To do :: Please transcribe the data below in full. Omit any picture you find in it.

The data ::
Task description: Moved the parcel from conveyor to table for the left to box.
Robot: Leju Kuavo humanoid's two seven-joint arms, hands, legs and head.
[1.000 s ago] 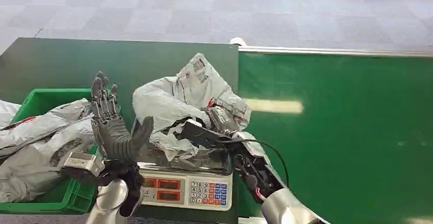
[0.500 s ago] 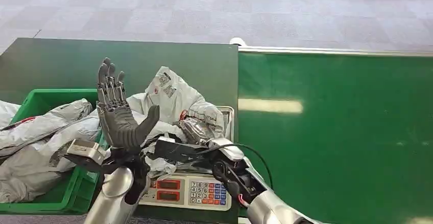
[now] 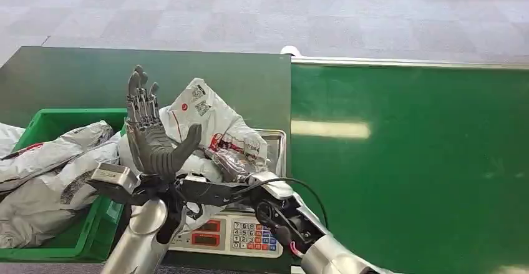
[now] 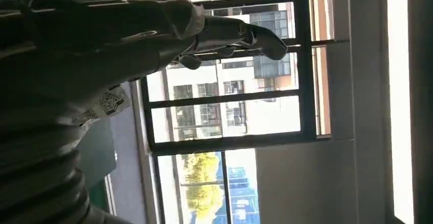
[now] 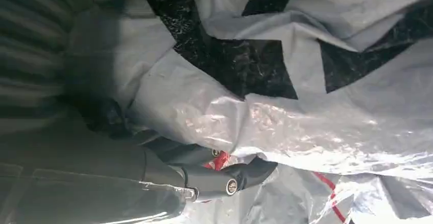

Solution to the problem ::
Task description: Moved the parcel from conveyor to table for the left to box.
Robot: Leju Kuavo humanoid's two seven-joint arms, hands, legs and head.
[1.000 s ago] 
[0.500 s ago] 
[now] 
[now] 
[now] 

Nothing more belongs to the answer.